[Supplied records — start]

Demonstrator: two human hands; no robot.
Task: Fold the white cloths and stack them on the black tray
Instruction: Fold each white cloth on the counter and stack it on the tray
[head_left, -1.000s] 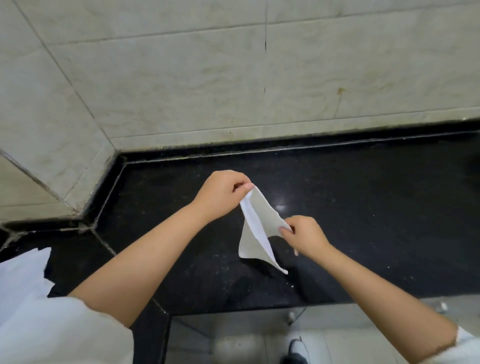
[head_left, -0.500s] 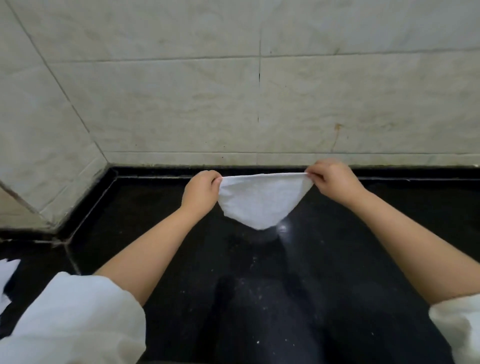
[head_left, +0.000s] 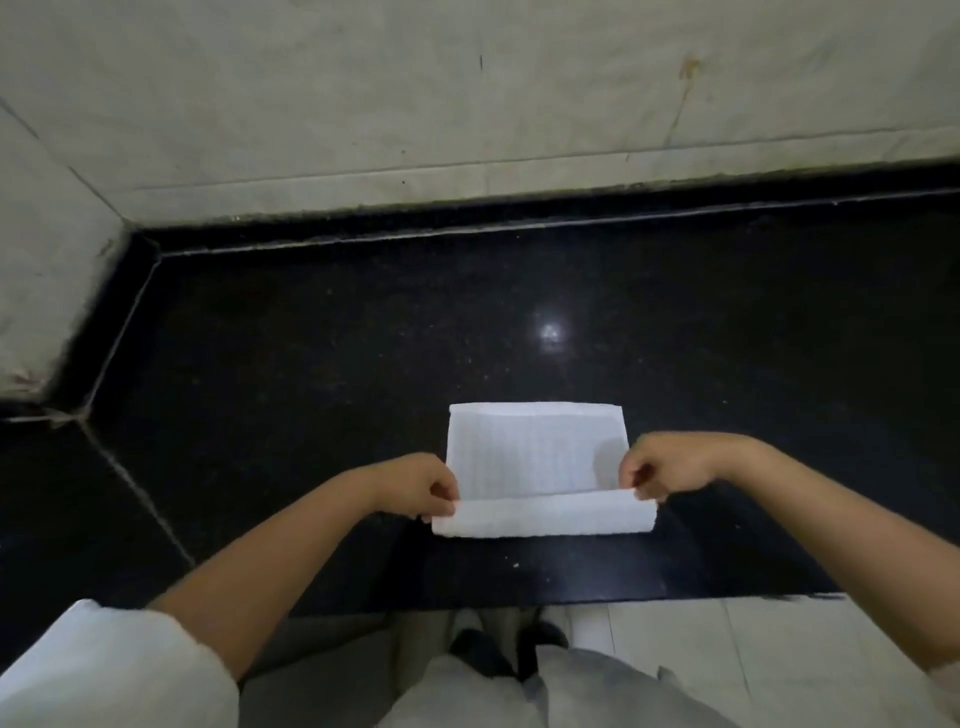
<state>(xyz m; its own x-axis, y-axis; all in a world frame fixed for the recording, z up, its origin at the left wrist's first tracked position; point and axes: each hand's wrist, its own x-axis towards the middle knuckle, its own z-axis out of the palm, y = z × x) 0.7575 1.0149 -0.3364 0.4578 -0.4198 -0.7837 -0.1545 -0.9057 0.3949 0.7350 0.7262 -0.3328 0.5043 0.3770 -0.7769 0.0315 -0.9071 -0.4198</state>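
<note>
Left hand curled, thumb and fingers pinching the near-left corner of a white rectangular cloth with a fine ribbed weave. Right hand curled likewise, pinching the near-right corner of the same cloth. Between the two hands, the near edge lifted and rolled over toward the far side, forming a low band across the cloth's width; beyond the hands, the rest of the cloth lying flat. Far edge showing a narrow strip turned over on itself, just past the fingertips' reach. Under the cloth and both hands, a glossy black speckled stone desk, with a small bright light reflection beyond the right hand. Left of the left hand, a pale seam running diagonally across the desk. Farther out, behind the desk, a wall of pale beige tiles, angled at the left corner. Nearer than the hands, white short sleeves, light trousers, dark shoes on a pale tiled floor.
</note>
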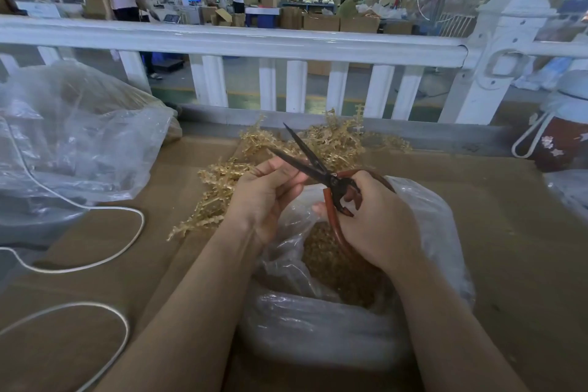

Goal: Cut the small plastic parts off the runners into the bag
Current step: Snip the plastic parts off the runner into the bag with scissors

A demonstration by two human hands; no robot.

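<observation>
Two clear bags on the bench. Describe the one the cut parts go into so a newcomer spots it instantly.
Start at the cardboard-covered bench top in front of the white railing. The target is the open clear plastic bag nearest the camera, directly under both hands. Unlike the large crumpled clear bag at far left, its mouth gapes upward, showing loose small brown plastic parts inside.
</observation>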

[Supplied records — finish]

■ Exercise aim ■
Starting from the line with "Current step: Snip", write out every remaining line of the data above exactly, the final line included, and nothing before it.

■ Answer for this exercise ■
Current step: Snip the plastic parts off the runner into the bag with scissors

A demonstration by two human hands; no robot.

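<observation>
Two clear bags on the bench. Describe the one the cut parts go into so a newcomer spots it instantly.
Start at the cardboard-covered bench top in front of the white railing. The target is the open clear plastic bag nearest the camera, directly under both hands. Unlike the large crumpled clear bag at far left, its mouth gapes upward, showing loose small brown plastic parts inside.
</observation>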

Work on this exercise is complete.